His current book project, As Strong as the Land that Made You: Native American and Indigenous Philosophies of Well-Being through the Land, extends these land-based methodologies into reflections on both environmental and individual health for Native people and Native Nations. Burkhart is a citizen of the Cherokee Nation of Oklahoma with roots in the Jaybird Creek community of Northeastern Oklahoma as well as the Indian Wells community of the Navajo Nation in Arizona. He holds a Ph.D. in Philosophy from Indiana University.
About the event
Join us for a collaborative presentation featuring Professor Brian Burkhart, Pathways to Sustainability Fellow at Utrecht University, as we explore themes from his latest book, "Indigenizing Philosophy through the Land: A Trickster's Methodology for Decolonizing Environmental Ethics and Indigenous Futures." This thought-provoking session will delve into the intersection of Indigenous philosophy, land-based ethics, and future sustainability.
Exploring the Indigenous Symbiocene presents the notion of political power through a shared, relational ontology of voice grounded in locality. With the land we walk on and live with is part of the story we show up with when we claim, contest, and cooperate. This approach discusses how indigenous philosophies of sustainability are tethered to particular places and commitments to and with those places, and asks us how an Indigenous trickster method of hermeneutic justice and a resurgence method of Indigenous land-based practices can anchor our kinship with the more-than-human world for thriving — our own and the world’s. By locating disassociation from land as part of our ontological, ethical, and epistemological fracture, Burkhart will share practices of indigenous well-being through the land wrought from indigenous philosophy that simultaneously enlarges our sense of self through ecological commitments and decenters agency from individualistic yet burdened identities resulting from placelessness.

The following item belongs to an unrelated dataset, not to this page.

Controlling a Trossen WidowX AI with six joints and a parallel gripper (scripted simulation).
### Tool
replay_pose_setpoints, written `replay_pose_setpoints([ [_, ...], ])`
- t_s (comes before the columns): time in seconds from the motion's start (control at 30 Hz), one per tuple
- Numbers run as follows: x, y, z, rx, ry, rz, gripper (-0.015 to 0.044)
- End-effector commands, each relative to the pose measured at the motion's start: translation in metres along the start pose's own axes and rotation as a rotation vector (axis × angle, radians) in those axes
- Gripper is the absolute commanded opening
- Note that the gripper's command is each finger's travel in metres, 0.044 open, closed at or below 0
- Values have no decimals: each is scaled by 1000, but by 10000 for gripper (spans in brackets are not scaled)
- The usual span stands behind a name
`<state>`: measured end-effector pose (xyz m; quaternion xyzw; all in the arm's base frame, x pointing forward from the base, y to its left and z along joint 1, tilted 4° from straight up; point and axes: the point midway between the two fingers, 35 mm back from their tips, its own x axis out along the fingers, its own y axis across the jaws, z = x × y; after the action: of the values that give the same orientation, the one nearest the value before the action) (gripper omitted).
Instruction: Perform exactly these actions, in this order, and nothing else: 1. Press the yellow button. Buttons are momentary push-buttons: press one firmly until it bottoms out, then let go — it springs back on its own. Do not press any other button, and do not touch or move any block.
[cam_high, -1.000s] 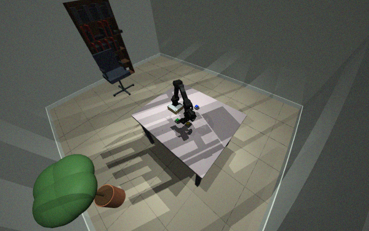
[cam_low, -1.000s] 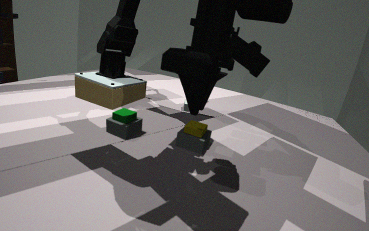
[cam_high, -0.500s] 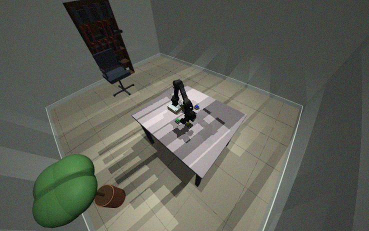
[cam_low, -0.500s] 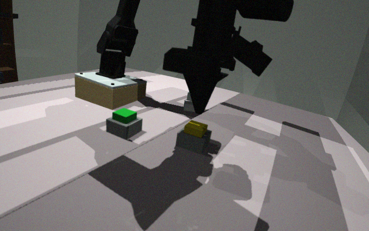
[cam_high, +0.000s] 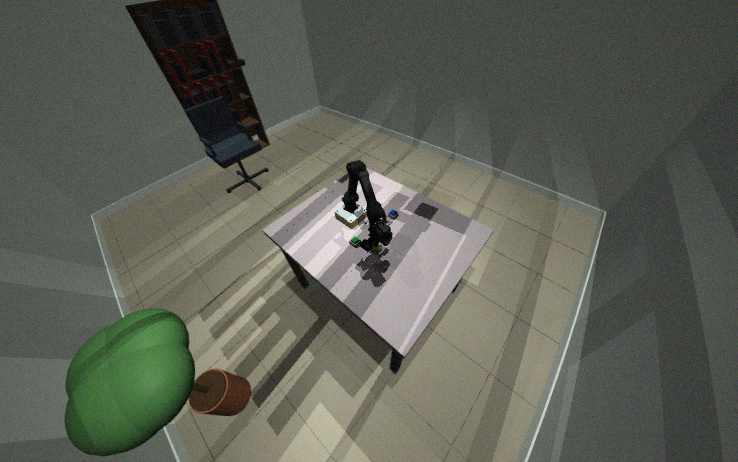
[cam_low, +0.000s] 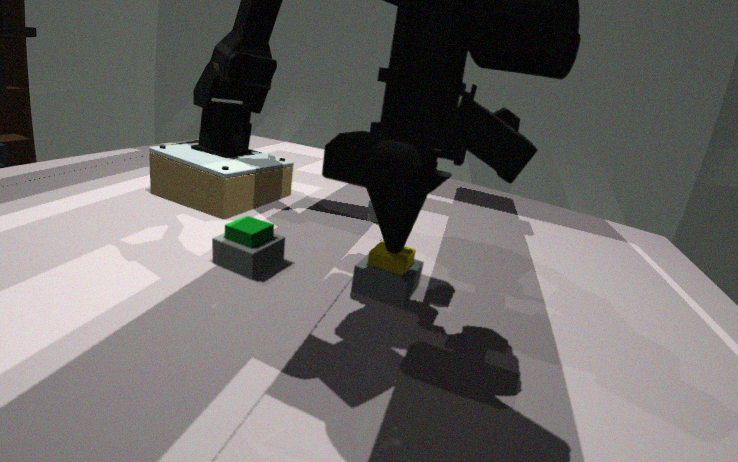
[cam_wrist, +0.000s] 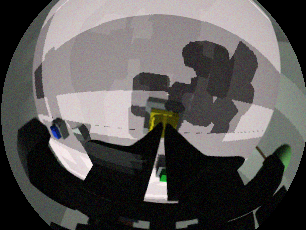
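In the exterior view the yellow button (cam_low: 391, 257) sits nearest, on its grey housing (cam_low: 384, 284) on the counter (cam_low: 98, 305), a little right of centre. The gripper (cam_low: 395, 246) points straight down at it, its fingers (cam_low: 400, 217) drawn together into one narrow dark wedge with nothing between them. The wedge's tip meets the cap's top face near its middle, so the button lies directly below the fingertips, touching them. The cap is a low, nearly square slab with no clear long axis; its top face points straight up and its edges line up with the housing. Whether it is pushed down into the housing cannot be told.

From the yellow button, the green button (cam_low: 249, 231) stands at about ten o'clock, well apart, raised on its own grey housing. Farther out at ten o'clock is the tan base block (cam_low: 217, 182) carrying the arm.

In the wrist view the closed fingers come to a point just under the yellow button (cam_wrist: 164, 119); a blue button (cam_wrist: 56, 132) shows at nine o'clock.
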<state>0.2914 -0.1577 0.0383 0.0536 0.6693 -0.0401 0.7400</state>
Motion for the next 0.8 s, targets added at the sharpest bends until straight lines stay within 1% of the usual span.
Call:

The discussion will be led by Drs. Carolina Sánchez de Jaegher (Utrecht), Yogi Hendlin, Rosalba Icaza (ISS), and is organized by the Feral Ecologies Lab, Erasmus School of Philosophy, and the Dynamics of Inclusive Prosperity Initiative.
Programme
15:00 - 16:00 Talk by Professor Brian Burkhart
16:00 - 16:25 Discussants
16:25 - 17:00 Open discussion with audience
17:00 - 18:00 Borrel at the Paviljeon
We hope to see you there!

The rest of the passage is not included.